Still, the mega-winners this year offer some hope for investors and managers who believe the industry can produce “alpha,” or returns above the market’s “beta.”
The main fund managed by Robbins’ $11.7 billion Glenview Capital Management is up 21 percent so far this year, thanks to positions in health-care technology provider IQVIA Holdings, health insurer Anthem, and chemical manufacturer FMC Corp., according to a public disclosure of top stock holdings and a person familiar with the returns. Like others, the person requested anonymity to discuss private information about the fund.

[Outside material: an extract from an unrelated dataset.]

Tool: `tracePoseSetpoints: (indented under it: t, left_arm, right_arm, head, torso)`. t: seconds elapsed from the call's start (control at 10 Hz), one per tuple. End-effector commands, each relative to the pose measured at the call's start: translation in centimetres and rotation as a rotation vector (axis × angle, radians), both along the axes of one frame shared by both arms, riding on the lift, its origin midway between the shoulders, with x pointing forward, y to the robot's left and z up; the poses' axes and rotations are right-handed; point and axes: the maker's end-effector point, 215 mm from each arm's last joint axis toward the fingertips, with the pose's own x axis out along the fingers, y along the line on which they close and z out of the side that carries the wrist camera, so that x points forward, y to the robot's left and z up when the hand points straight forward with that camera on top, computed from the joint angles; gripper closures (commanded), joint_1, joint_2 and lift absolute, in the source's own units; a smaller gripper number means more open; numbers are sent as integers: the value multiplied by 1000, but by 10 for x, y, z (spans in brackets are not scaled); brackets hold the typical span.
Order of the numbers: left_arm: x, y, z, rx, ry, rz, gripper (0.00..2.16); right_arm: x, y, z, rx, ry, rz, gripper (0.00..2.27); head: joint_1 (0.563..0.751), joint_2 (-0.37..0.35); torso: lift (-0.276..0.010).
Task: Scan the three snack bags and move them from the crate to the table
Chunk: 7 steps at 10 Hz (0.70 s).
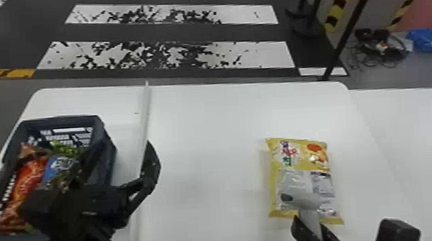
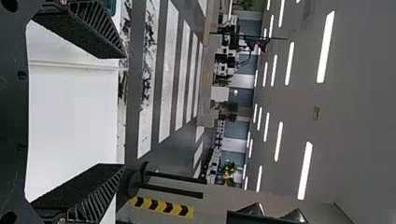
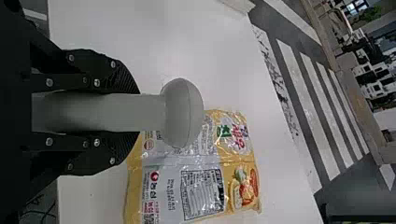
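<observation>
Black-and-white striped floor point(image 1: 166, 55) runs behind the white table point(image 1: 205, 129) from where I stand, with striped yellow-and-black posts point(image 1: 339, 4) off on the robot's right. Nearest that side of the table, the robot's right end effector point(image 1: 311, 227) has its two fingers closed on the handle of a grey scanner point(image 1: 302, 199), one on each side of the grip. Over on the left, the other one, the left end effector point(image 1: 123, 149), is spread wide with nothing between its fingers, close by the crate.

Just past the right fingers, the scanner's rounded head is over the near part of a yellow snack bag point(image 1: 298, 160), which lies flat on the table with its printed label up; whether the two touch, I can't tell. Between that bag and the crate, a pale raised strip point(image 1: 144, 125) runs across the tabletop.

Farther left sits the dark crate point(image 1: 63, 120). Inside it, a red snack bag point(image 1: 28, 181) lies along the outer side, and a blue snack bag point(image 1: 57, 169) is next to it, partly hidden by the arm, with some green showing toward the far end.
</observation>
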Motion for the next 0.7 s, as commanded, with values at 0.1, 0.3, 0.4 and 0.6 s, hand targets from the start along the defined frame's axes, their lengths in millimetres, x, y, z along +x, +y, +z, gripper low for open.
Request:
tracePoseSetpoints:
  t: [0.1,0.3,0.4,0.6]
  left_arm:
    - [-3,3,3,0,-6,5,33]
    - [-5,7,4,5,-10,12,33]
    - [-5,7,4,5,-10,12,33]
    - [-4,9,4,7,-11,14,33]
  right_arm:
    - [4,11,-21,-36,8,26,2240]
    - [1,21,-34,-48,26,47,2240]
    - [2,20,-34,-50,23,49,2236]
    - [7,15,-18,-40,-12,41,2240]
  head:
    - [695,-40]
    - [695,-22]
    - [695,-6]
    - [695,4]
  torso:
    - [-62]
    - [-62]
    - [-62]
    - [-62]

Robbins, a New York-based billionaire, lost money for investors in both 2015 and 2016, according to a report by HSBC Alternative Investment Group.
Coleman and Laffont relied on technology companies to drive outsized gains.
The main fund managed by Coleman’s $20 billion Tiger Global Management gained 34.5 percent through October, due partly to investments in Chinese internet companies Alibaba and JD.com, a second person familiar with his performance said.
The main fund in Laffont’s $12 billion Coatue Management rose 29.3 percent, helped by positions in Facebook and Shopify, a third person said.
Coleman’s main hedge fund lost money in 2016, while Laffont’s produced a small positive return, according to media reports.
Other funds benefited from investments in emerging markets, people familiar with them said.
An Argentina-focused fund managed by $1.5 billion Bienville Capital Management gained 40.6 percent through October, while the oldest fund within $3.4 billion Toscafund Asset Management gained 28.8 percent, helped by bets on financial companies in Portugal, Spain, and Russia.